**Task to carry out**
Locate each line with the string "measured" in the listing below and copy it.

**Available data**
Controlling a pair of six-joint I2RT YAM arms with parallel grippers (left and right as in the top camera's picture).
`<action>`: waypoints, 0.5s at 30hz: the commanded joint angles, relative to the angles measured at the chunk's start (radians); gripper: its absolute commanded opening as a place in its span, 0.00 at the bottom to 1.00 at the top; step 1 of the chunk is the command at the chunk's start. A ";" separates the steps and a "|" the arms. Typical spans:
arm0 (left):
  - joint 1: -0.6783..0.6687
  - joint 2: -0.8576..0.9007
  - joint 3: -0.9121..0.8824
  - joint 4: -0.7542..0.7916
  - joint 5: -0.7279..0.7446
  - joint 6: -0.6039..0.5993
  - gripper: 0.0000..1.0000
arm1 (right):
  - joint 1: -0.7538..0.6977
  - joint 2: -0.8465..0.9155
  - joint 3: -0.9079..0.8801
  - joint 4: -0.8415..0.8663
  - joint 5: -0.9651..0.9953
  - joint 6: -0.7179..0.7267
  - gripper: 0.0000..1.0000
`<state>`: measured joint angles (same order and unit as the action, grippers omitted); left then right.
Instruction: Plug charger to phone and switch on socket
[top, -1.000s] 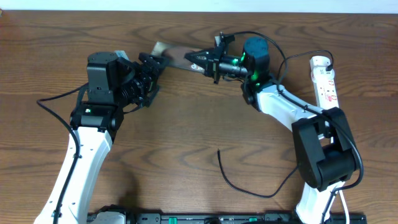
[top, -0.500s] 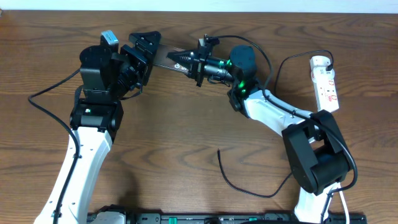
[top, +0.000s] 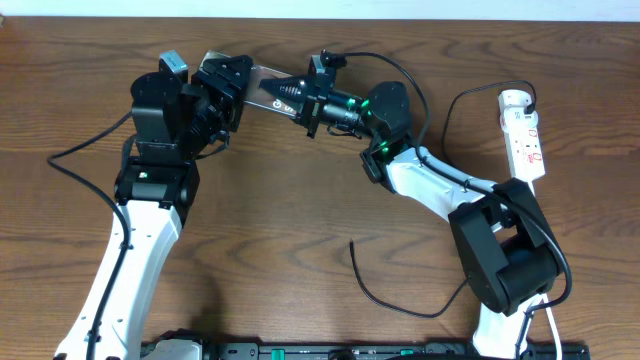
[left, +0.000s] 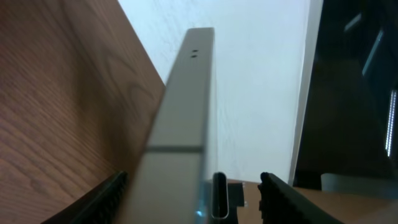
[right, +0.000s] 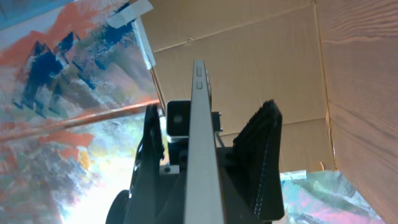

**Your solution**
`<action>`: waypoints, 0.5s at 30hz: the commanded joint angles, relative to the angles measured at the chunk's start (radians); gripper: its absolute commanded opening as a place in its span, 0.00 at the bottom to 1.00 at the top; step 1 of the chunk is the command at the chunk's start. A ";" separates the steps and a "|" the arms. Typical spans:
`<state>`: measured joint angles (same order and unit as the action, grippers omitted); left then right.

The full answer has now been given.